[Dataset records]
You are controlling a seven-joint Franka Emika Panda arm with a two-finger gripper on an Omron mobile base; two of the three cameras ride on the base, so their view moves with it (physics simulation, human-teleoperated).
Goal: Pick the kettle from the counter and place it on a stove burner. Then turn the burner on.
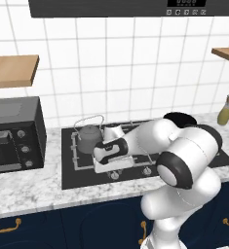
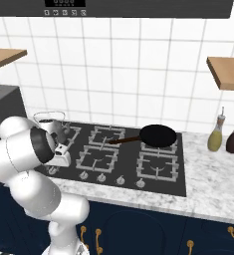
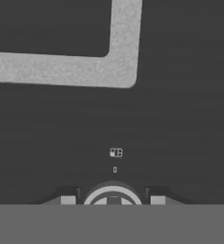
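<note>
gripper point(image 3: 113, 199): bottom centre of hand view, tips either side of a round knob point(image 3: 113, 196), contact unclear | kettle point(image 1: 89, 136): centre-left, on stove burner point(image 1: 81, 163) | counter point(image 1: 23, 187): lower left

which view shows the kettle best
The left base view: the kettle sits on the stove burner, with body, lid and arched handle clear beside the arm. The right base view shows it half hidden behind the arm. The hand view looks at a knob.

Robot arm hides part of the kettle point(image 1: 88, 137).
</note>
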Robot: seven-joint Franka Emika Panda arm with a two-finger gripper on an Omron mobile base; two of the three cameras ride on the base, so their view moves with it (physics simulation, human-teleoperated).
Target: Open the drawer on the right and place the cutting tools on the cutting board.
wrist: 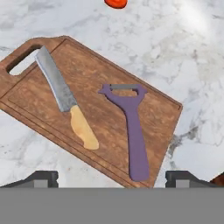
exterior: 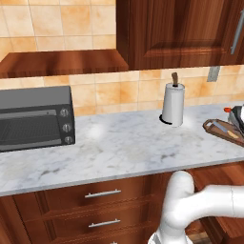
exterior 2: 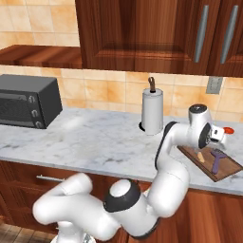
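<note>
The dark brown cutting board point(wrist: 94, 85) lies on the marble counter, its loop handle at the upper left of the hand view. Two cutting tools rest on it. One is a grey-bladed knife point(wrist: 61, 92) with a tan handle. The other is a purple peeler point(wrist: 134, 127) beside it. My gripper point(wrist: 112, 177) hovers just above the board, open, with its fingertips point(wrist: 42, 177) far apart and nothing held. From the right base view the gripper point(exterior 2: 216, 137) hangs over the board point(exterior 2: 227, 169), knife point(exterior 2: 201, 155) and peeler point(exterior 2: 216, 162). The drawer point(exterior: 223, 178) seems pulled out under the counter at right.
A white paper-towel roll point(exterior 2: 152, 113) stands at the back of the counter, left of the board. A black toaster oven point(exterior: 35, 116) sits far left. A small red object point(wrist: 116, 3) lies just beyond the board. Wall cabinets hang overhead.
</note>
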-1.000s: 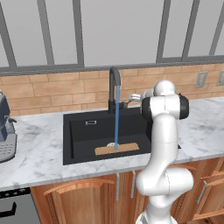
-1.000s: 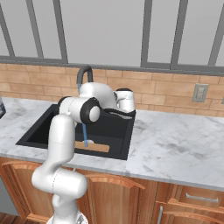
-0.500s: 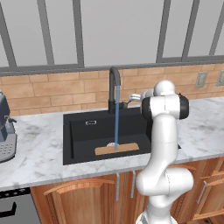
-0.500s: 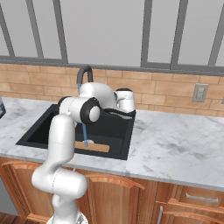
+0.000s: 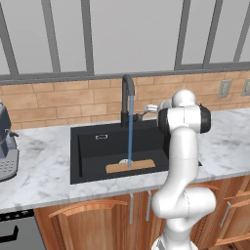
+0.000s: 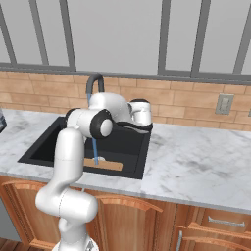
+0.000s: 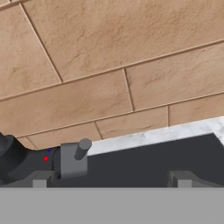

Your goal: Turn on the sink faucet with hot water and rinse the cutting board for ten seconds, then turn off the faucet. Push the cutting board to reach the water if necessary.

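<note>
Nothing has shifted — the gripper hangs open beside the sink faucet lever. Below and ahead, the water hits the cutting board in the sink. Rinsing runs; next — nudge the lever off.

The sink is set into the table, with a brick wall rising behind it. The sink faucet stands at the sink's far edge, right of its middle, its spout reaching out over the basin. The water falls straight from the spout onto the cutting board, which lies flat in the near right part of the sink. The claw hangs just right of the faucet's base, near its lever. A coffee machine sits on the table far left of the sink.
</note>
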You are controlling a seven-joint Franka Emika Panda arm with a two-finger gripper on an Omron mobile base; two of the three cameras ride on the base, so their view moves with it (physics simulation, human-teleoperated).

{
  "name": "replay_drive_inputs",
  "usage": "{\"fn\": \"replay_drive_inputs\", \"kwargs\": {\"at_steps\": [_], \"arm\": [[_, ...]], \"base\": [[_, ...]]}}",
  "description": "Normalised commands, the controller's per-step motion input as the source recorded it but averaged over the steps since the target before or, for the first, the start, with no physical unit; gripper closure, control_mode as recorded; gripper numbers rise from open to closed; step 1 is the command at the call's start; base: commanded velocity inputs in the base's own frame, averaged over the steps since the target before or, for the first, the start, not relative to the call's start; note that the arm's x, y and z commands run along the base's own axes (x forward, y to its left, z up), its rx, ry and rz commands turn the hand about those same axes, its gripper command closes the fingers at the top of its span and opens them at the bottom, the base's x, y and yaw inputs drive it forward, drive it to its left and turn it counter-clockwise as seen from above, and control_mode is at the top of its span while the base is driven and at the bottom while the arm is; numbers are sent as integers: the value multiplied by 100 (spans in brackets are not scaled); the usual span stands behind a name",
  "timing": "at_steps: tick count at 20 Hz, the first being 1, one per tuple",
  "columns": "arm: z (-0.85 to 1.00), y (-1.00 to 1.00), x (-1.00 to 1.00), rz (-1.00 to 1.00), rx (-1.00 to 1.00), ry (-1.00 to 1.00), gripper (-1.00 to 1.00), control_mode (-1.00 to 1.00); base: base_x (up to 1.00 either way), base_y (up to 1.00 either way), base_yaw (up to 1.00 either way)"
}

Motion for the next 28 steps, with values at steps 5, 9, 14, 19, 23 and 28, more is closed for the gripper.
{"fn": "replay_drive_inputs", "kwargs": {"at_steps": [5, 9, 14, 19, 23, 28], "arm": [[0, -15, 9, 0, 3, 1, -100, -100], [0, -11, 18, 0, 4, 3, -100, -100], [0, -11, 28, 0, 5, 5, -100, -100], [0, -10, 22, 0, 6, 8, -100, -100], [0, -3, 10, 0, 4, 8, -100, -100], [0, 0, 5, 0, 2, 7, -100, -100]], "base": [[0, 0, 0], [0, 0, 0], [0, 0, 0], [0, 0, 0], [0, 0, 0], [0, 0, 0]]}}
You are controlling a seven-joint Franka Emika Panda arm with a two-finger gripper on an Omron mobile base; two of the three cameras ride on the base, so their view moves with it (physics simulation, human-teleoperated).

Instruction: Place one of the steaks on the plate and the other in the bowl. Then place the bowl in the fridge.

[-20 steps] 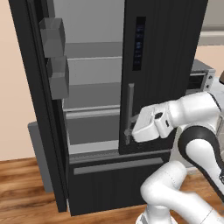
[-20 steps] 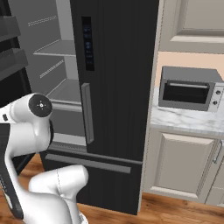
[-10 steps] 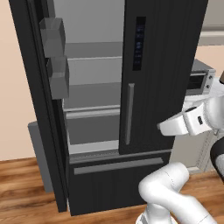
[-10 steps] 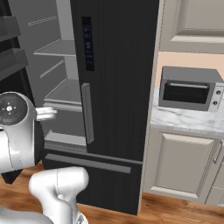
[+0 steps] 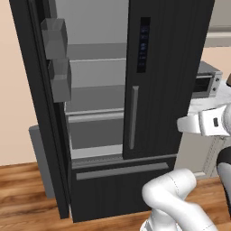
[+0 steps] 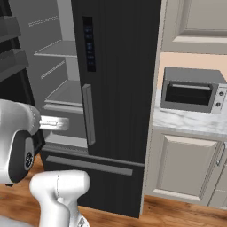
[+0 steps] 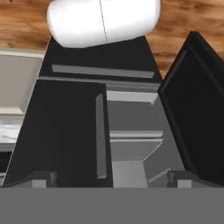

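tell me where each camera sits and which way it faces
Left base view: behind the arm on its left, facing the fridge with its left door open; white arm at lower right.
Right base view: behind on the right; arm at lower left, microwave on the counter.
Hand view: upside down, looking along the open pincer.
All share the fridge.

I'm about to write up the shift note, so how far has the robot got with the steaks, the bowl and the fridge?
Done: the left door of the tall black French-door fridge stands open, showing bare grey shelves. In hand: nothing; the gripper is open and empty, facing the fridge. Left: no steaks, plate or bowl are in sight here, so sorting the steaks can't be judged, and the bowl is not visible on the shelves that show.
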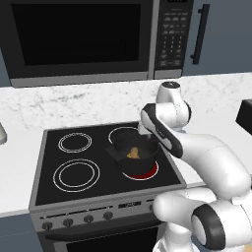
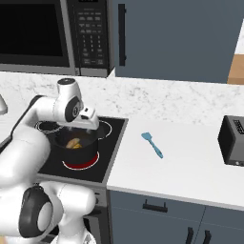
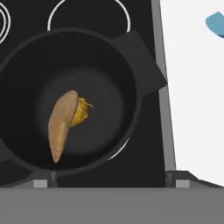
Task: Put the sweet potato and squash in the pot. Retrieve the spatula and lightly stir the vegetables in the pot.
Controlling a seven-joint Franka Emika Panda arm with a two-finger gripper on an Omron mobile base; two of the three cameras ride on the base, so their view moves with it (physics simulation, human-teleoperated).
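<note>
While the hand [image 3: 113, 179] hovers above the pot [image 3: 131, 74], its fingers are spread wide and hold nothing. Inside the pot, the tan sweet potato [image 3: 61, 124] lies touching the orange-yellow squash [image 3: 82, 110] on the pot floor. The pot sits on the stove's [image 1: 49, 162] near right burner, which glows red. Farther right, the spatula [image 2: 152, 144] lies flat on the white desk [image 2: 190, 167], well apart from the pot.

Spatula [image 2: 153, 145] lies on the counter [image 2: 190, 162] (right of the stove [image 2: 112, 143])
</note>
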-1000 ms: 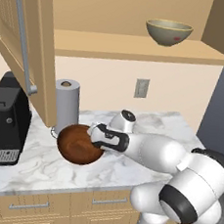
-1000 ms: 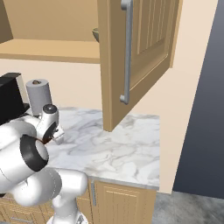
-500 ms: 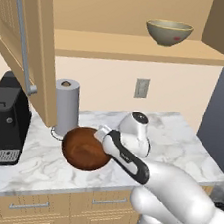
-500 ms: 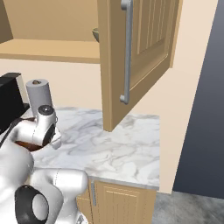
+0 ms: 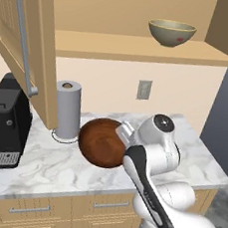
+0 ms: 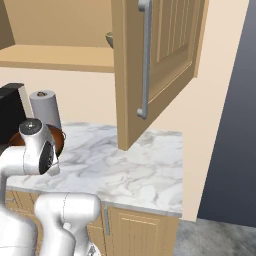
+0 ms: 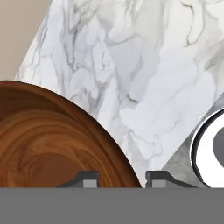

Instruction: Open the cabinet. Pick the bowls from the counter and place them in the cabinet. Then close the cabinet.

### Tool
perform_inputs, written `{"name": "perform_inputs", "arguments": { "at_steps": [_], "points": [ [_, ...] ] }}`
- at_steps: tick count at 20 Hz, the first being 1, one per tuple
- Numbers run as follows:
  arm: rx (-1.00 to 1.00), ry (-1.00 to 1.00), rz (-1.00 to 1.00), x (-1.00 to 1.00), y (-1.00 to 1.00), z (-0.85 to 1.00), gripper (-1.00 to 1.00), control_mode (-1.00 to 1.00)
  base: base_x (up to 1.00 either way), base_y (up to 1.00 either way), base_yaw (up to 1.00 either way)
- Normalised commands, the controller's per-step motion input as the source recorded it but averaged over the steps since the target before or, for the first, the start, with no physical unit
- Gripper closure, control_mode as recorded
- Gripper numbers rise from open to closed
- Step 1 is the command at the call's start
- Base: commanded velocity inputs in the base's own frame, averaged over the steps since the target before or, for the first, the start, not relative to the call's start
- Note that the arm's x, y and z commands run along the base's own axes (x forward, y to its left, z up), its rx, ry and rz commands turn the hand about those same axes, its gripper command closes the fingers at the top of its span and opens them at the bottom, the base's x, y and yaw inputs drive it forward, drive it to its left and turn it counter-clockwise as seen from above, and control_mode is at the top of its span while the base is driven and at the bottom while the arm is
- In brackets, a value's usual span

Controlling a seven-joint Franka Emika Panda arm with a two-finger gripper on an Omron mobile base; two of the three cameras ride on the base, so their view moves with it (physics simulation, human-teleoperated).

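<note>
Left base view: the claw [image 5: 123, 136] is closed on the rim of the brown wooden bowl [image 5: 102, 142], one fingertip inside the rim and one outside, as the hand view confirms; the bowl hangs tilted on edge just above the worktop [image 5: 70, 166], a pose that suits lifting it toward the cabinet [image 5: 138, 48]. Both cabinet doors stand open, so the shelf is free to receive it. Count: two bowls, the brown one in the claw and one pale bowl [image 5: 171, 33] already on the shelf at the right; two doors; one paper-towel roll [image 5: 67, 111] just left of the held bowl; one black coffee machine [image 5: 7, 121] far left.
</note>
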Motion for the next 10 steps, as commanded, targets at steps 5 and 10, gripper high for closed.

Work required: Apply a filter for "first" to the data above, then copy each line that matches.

Your solution:
  "description": "Normalised commands, the controller's per-step motion input as the source recorded it but averaged over the steps since the target before or, for the first, the start, with no physical unit; gripper closure, control_mode as recorded; gripper numbers rise from open to closed; step 1 is the command at the call's start; base: commanded velocity inputs in the base's own frame, averaged over the steps since the target before or, for the first, the start, not relative to the call's start; note that the arm's x, y and z commands run along the base's own axes (x forward, y to its left, z up), its rx, ry and rz commands turn the hand about those same axes, its gripper command closes the fingers at the top of its span and opens them at the bottom, the base's x, y and yaw inputs drive it forward, drive it to its left and turn it counter-clockwise as seen from above, and control_mode is at the top of its span while the base is driven and at the bottom while the arm is; numbers are sent as integers: the value multiplied by 100 (spans in brackets are not scaled); the usual span stands behind a name",
  "timing": "at_steps: tick count at 20 Hz, the first being 1, one per tuple",
- at_steps: tick count at 20 Hz, the first being 1, one per tuple
- Normalised commands, the controller's per-step motion input as the source recorded it but averaged over the steps since the target before or, for the first, the start, with no physical unit
- Base: commanded velocity inputs in the base's own frame, averaged over the steps since the target before or, for the first, the start, not relative to the call's start

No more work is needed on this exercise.